### Prompt
Only lines holding "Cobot" are needed; copy each of them from the data below.

### Material provided
# # # # #

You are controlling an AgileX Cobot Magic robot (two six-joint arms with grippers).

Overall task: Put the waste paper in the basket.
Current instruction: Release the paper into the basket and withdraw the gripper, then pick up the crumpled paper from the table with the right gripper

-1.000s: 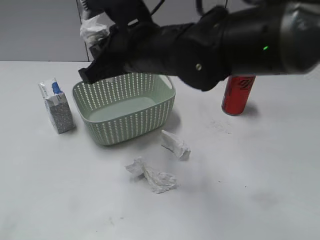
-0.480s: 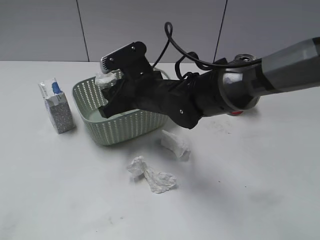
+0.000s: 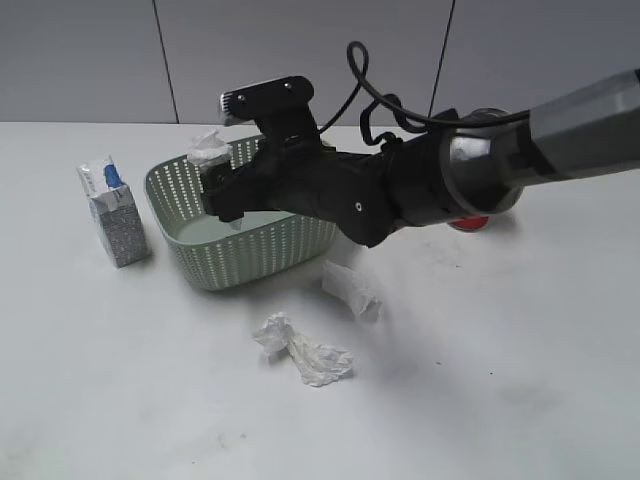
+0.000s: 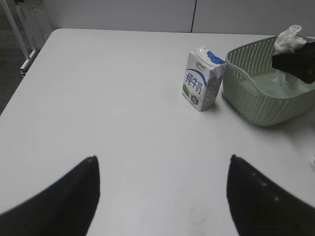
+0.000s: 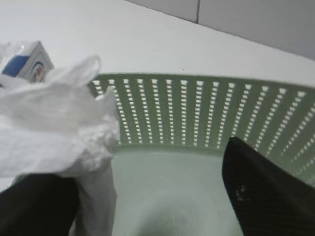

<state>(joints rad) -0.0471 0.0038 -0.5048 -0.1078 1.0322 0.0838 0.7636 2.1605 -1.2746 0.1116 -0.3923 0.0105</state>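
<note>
Over basket (image 3: 250,235) rim, gripper-held paper (image 3: 211,148)

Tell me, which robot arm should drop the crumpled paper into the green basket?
The right arm. Its jaws already hold a crumpled white paper wad above the pale green perforated plastic basket. The left jaws hang open, empty, far off.

Pale green perforated basket (image 3: 262,240) sat upright on the desk, open top. One crumpled white paper wad (image 3: 211,150) was up over the basket's left-rear rim, above the interior. Two more lay on the desk in front: folded piece (image 3: 351,289) just beside the basket's right-front corner, twisted wad (image 3: 303,350) farther forward.
</note>
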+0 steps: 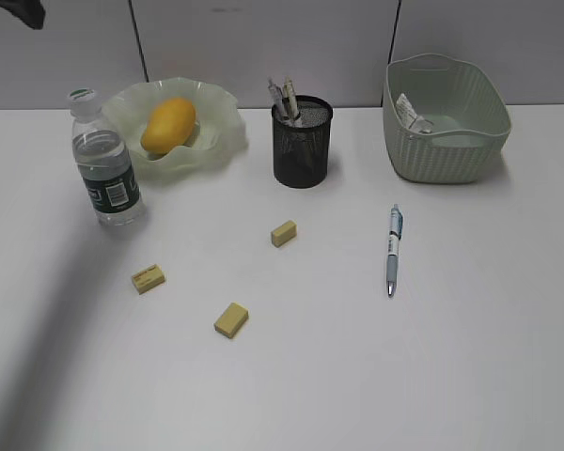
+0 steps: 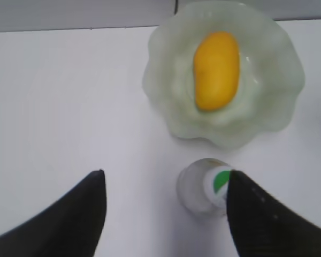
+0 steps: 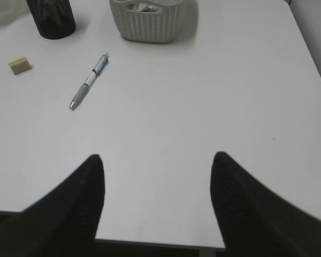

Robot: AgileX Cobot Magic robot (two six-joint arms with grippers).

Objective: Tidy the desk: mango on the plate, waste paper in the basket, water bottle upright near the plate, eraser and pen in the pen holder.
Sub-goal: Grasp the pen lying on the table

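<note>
The mango (image 1: 168, 125) lies in the ruffled pale-green plate (image 1: 221, 141) at the back left of the counter (image 1: 357, 376); that item reads as done. The water bottle (image 1: 103, 162) stands upright just beside the plate's front left edge, cap up, so this also appears complete. A crumpled white scrap, taken to be the waste paper (image 1: 409, 113), rests inside the woven basket (image 1: 451, 155) at the back right. The black mesh pen holder (image 1: 302, 146) stands between plate and basket with several pens already upright in it. Outstanding: one blue-and-white pen (image 1: 393, 249) lies flat in front of the basket, and three yellowish erasers (image 1: 284, 233) (image 1: 148, 278) (image 1: 231, 319) are spread on the open surface in front of the holder, none touching another. In my judgement, roughly half the work remains. The left hand (image 2: 166, 187) hovers over the bottle cap, fingers spread wide and holding nothing; one finger lies over the cap's edge in view, contact not determinable. The right hand (image 3: 155, 166) hangs released above bare counter near the front edge, empty. The counter is plain white and matte; grey panelled partition walls (image 1: 263, 47) stand directly behind it.
</note>
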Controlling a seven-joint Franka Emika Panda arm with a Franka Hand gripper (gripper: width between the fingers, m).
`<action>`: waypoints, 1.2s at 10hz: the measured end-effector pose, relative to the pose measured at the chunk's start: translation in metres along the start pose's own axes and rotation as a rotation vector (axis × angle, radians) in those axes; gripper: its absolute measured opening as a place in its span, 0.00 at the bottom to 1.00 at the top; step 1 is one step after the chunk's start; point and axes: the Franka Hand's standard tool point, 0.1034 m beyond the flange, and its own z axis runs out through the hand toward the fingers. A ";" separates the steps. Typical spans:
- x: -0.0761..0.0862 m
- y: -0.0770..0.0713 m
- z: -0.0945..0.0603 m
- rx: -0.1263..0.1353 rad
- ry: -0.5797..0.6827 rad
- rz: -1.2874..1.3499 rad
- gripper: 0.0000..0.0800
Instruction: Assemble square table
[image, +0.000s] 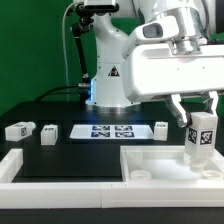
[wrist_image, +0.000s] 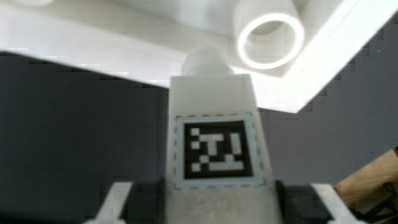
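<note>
My gripper (image: 198, 112) is shut on a white table leg (image: 201, 135) with a black-and-white tag and holds it upright over the right part of the square table top (image: 165, 165). In the wrist view the leg (wrist_image: 217, 120) fills the middle between my fingers (wrist_image: 121, 203), its tip just short of a round corner hole (wrist_image: 272, 42) in the white top. Three other tagged legs lie on the black table: two in the exterior view's left (image: 19, 129) (image: 49, 133) and one beside the marker board (image: 161, 127).
The marker board (image: 110, 130) lies flat mid-table. Long white L-shaped wall pieces (image: 60, 170) run along the front and left. The robot base (image: 108, 75) stands at the back.
</note>
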 end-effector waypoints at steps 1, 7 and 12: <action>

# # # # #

### Written response
You are controlling an AgileX Cobot Magic robot (two six-joint arms with grippers).
Robot: AgileX Cobot Magic robot (two six-joint arms with grippers).

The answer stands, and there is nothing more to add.